GaussianUDF: Inferring Unsigned Distance Functions through 3D Gaussian Splatting

TL;DR

The paper addresses reconstructing open surfaces from multi-view images using unsigned distance functions (UDFs) but faces challenges bridging continuous UDFs with discrete 3D Gaussian splatting. It introduces a novel approach that overfits thin 2D Gaussian planes on surfaces and uses self-supervision together with gradient-based inference to estimate unsigned distances both near and far from the surface, optimizing the UDF $f$ via differentiable 3D Gaussian splatting. The method projects Gaussian centers onto the zero level set of $f$, applies depth and normal regularization, and employs a multi-term loss $L = (1-\lambda_1)L_{rgb} + \lambda_1 L_{ssim} + \lambda_2 L_{far} + \lambda_3 L_{near} + \lambda_4 L_{proj} + \lambda_5 L_{depth} + \lambda_6 L_{norm}$ to guide learning. Experiments on DF3D, DTU, and real scans show state-of-the-art accuracy, completeness, and sharp open surfaces with efficient training thanks to 3D Gaussian splatting.

Abstract

Reconstructing open surfaces from multi-view images is vital in digitalizing complex objects in daily life. A widely used strategy is to learn unsigned distance functions (UDFs) by checking if their appearance conforms to the image observations through neural rendering. However, it is still hard to learn continuous and implicit UDF representations through 3D Gaussians splatting (3DGS) due to the discrete and explicit scene representation, i.e., 3D Gaussians. To resolve this issue, we propose a novel approach to bridge the gap between 3D Gaussians and UDFs. Our key idea is to overfit thin and flat 2D Gaussian planes on surfaces, and then, leverage the self-supervision and gradient-based inference to supervise unsigned distances in both near and far area to surfaces. To this end, we introduce novel constraints and strategies to constrain the learning of 2D Gaussians to pursue more stable optimization and more reliable self-supervision, addressing the challenges brought by complicated gradient field on or near the zero level set of UDFs. We report numerical and visual comparisons with the state-of-the-art on widely used benchmarks and real data to show our advantages in terms of accuracy, efficiency, completeness, and sharpness of reconstructed open surfaces with boundaries.

Figures (11)

• Figure 1: The comparisons with 2DGS huang20242dgs, 2S-UDF deng20242sudf, and VRPrior zhang2024vrprior. Our method recovers the most accurate open surfaces without artifacts.
• Figure 2: Overview of our method. (a) The UDF is optimized with the rendering process.
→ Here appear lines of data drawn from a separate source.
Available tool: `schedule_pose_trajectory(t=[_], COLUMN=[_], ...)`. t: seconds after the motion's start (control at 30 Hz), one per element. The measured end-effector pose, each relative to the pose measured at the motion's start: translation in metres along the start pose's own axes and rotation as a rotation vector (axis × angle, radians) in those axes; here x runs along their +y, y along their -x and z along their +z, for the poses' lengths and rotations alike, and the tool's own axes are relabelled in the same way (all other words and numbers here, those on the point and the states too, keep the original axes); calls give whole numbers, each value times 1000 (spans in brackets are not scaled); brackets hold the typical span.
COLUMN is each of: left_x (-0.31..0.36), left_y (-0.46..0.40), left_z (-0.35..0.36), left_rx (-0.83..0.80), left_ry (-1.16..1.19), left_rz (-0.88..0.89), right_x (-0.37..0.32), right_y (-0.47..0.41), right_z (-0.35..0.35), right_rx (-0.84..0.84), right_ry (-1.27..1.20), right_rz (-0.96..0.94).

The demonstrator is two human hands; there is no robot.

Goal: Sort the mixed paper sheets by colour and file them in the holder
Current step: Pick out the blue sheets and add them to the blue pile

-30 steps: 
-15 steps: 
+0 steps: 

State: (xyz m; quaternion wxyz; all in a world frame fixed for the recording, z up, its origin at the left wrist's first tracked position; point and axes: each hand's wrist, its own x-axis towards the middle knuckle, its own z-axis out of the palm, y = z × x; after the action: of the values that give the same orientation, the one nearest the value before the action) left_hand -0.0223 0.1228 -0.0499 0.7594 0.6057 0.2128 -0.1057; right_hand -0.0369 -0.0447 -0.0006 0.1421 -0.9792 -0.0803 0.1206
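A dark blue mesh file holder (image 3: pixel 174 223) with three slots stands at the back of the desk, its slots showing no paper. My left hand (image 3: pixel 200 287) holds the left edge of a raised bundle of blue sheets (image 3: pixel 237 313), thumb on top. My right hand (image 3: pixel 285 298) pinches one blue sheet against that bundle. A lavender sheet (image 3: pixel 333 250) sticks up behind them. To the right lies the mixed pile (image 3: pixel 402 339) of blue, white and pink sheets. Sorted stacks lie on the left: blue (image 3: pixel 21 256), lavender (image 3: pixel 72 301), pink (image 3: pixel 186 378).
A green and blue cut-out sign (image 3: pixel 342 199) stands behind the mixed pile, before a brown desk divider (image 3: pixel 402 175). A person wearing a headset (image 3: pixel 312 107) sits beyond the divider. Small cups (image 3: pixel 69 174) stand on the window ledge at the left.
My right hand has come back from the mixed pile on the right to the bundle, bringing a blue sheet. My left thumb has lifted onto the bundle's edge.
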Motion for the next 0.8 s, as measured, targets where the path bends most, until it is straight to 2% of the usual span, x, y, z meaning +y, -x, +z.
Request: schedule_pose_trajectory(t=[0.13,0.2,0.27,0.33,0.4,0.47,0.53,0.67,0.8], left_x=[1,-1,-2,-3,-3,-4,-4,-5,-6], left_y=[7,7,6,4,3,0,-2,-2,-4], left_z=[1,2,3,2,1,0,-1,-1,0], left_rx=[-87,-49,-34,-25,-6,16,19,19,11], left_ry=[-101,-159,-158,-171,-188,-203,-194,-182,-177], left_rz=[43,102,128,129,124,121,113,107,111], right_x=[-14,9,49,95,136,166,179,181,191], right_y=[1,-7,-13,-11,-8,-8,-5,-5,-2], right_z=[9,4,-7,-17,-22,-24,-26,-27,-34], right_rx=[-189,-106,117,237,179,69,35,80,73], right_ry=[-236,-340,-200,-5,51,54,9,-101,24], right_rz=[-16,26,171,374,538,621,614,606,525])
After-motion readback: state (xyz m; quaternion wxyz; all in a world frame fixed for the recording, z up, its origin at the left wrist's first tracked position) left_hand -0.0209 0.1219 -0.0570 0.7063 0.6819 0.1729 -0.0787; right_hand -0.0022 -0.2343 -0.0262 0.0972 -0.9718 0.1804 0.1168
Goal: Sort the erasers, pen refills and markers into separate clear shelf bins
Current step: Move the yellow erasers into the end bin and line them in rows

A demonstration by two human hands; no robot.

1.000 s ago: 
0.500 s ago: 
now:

To ensure that Gaussians can provide more accurate clues of the surfaces, (b) the Gaussians are projected to the zero level set of the UDF. (c) Projecting random queries to the Gaussian centers helps the UDF learn coarse distance fields which is far from surfaces. Moreover, (d) unsigned distances recovered near the Gaussian plane compensates for the sparsity of Gaussian centers. We adopt depth (e) and normal (f) regularization terms to make Gaussians align with surfaces well.
• Figure 3: Self-supervision loss. For a Gaussian in (a), (b) we first sample root point $r^h_i$ on the plane. (c) Then we randomly move the root point to position $e^b_{i,h}$ along or against the normal with a randomly sampled offset $t_b$. (d) We use $\{e^b_{i,h}, t_b\}$ as a training sample pair to train the UDF network. (e) The reconstructed meshes show that the 2D Gaussian planes provide more surface information for the UDF, which helps to fill the holes and capture more details.
• Figure 4: We project the Gaussian centers to the zero level set with a constraint, which makes the point cloud have less noises and the UDF have more accurate surface.
• Figure 5: Qualitative comparison with 2DGS huang20242dgs, GOF Yu2024GOF, NeuralUDF long2023neuraludf, 2S-UDF deng20242sudf, and VRPrior zhang2024vrprior in DF3D zhu2020df3d dataset. Note that VRPrior needs additional depth images to learn priors. The dark color on meshes represents the back faces of open surfaces, and the error map is shown next to the mesh. Our method obtains more accurate surfaces and captures more details such as the folds in the clothing.